> **TASK DIRECTIONS**: Could you transcribe the whole listing, keeping every line exactly the same?

> **PROVIDED MATERIAL**:
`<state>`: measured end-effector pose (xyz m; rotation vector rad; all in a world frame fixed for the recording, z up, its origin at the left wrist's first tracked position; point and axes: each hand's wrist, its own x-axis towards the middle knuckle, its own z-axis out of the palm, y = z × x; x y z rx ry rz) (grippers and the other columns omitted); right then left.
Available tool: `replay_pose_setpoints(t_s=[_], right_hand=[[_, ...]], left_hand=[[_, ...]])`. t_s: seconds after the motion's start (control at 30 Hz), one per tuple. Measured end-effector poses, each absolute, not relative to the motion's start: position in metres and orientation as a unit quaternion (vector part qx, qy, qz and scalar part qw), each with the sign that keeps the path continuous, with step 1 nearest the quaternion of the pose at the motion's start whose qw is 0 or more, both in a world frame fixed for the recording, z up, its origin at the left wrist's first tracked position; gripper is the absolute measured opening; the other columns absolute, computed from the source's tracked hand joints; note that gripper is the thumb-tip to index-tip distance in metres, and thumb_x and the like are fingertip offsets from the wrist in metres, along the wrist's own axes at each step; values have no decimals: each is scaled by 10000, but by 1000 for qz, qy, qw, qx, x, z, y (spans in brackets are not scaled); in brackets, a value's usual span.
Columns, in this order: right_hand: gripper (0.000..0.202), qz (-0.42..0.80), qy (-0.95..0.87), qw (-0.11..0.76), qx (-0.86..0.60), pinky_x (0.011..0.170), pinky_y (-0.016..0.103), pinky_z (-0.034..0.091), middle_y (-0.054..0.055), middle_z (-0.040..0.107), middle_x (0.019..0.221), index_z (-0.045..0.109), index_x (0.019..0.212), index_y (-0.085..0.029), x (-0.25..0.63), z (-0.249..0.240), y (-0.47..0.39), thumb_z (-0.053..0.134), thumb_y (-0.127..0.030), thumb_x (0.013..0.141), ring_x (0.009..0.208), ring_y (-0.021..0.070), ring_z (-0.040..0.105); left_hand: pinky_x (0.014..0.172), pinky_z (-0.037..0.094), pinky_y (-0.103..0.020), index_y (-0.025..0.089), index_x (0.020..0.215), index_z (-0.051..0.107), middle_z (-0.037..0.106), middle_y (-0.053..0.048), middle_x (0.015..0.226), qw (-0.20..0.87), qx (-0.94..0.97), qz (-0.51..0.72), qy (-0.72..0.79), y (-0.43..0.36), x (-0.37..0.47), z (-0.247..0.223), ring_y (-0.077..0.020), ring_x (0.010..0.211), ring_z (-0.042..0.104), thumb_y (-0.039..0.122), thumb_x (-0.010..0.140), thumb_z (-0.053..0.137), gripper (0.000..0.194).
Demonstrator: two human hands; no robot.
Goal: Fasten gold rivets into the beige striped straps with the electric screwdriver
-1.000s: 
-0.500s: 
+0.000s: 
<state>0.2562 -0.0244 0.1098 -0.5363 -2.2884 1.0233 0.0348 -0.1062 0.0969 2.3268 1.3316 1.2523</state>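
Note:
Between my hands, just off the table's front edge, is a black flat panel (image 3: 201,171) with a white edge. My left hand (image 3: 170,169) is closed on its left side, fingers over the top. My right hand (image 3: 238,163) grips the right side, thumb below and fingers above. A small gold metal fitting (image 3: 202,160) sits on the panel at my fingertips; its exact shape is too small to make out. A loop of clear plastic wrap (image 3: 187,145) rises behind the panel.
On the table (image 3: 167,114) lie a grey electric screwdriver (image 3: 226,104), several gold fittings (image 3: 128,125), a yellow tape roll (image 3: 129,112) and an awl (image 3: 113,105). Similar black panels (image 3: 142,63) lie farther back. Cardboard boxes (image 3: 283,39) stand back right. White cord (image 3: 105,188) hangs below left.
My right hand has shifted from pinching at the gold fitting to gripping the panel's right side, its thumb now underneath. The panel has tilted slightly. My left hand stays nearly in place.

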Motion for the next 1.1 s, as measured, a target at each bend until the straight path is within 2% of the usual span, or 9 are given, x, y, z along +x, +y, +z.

> **RESULT OF THIS EXERCISE**:
`<state>`: measured end-effector pose (xyz m; rotation vector rad; all in a world frame fixed for the recording, z up, its origin at the left wrist's first tracked position; point and axes: each hand's wrist, its own x-axis towards the middle knuckle, its own z-axis out of the palm, y = z × x; x y z rx ry rz) (grippers and the other columns omitted); right then left.
Available tool: `replay_pose_setpoints(t_s=[_], right_hand=[[_, ...]], left_hand=[[_, ...]])`. t_s: seconds after the motion's start (control at 30 Hz), one per tuple. Measured end-effector poses, each absolute, not relative to the motion's start: position in metres and orientation as a unit quaternion (vector part qx, qy, qz and scalar part qw), each with the sign that keeps the path continuous, with step 1 nearest the quaternion of the pose at the motion's start whose qw is 0 or more, both in a world frame fixed for the recording, z up, its origin at the left wrist's first tracked position; gripper is the absolute measured opening; the other columns absolute, computed from the source's tracked hand joints; note that gripper is the thumb-tip to index-tip distance in metres, and thumb_x and the like are fingertip offsets from the wrist in metres, along the wrist's own axes at each step; values have no decimals: each is scaled by 10000, but by 1000 for qz, qy, qw, qx, x, z, y (spans in brackets are not scaled); in brackets, a value's usual span.
Columns, in this order: right_hand: gripper (0.000..0.202), qz (-0.42..0.80), qy (-0.95..0.87), qw (-0.11..0.76), qx (-0.86..0.60), pinky_x (0.011..0.170), pinky_y (-0.016..0.103), pinky_z (-0.034..0.091), middle_y (-0.054..0.055), middle_z (-0.040..0.107), middle_x (0.019..0.221), index_z (-0.045..0.109), index_x (0.019..0.212), index_y (-0.085..0.029), x (-0.25..0.63), z (-0.249..0.240), y (-0.47..0.39), thumb_z (-0.053..0.134), thumb_y (-0.127..0.030), thumb_x (0.013..0.141), ring_x (0.009..0.208), ring_y (-0.021..0.070), ring_z (-0.040..0.105); left_hand: pinky_x (0.014..0.172), pinky_z (-0.037..0.094), pinky_y (-0.103..0.020), index_y (-0.025..0.089), index_x (0.020..0.215), index_z (-0.051..0.107), middle_z (-0.037..0.106), middle_y (-0.053..0.048), middle_x (0.015..0.226), qw (-0.20..0.87), qx (-0.94..0.97), qz (-0.51..0.72), qy (-0.72..0.79), y (-0.43..0.36), x (-0.37..0.47), z (-0.247..0.223), ring_y (-0.077..0.020), ring_x (0.010..0.211), ring_z (-0.042..0.104), thumb_y (-0.039..0.122), thumb_x (-0.010..0.140), thumb_z (-0.053..0.137), gripper (0.000..0.194).
Demonstrator: two human hands; no robot.
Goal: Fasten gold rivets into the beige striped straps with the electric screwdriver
-1.000s: 
-0.500s: 
+0.000s: 
<state>0.2562 -0.0244 0.1098 -0.5363 -2.2884 1.0233 0.0348 -0.1062 0.0969 2.3268 1.3316 1.2523</state>
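Note:
Between my hands, just off the table's front edge, is a black flat panel (image 3: 201,171) with a white edge. My left hand (image 3: 170,169) is closed on its left side, fingers over the top. My right hand (image 3: 238,163) grips the right side, thumb below and fingers above. A small gold metal fitting (image 3: 202,160) sits on the panel at my fingertips; its exact shape is too small to make out. A loop of clear plastic wrap (image 3: 187,145) rises behind the panel.
On the table (image 3: 167,114) lie a grey electric screwdriver (image 3: 226,104), several gold fittings (image 3: 128,125), a yellow tape roll (image 3: 129,112) and an awl (image 3: 113,105). Similar black panels (image 3: 142,63) lie farther back. Cardboard boxes (image 3: 283,39) stand back right. White cord (image 3: 105,188) hangs below left.
My right hand has shifted from pinching at the gold fitting to gripping the panel's right side, its thumb now underneath. The panel has tilted slightly. My left hand stays nearly in place.
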
Motion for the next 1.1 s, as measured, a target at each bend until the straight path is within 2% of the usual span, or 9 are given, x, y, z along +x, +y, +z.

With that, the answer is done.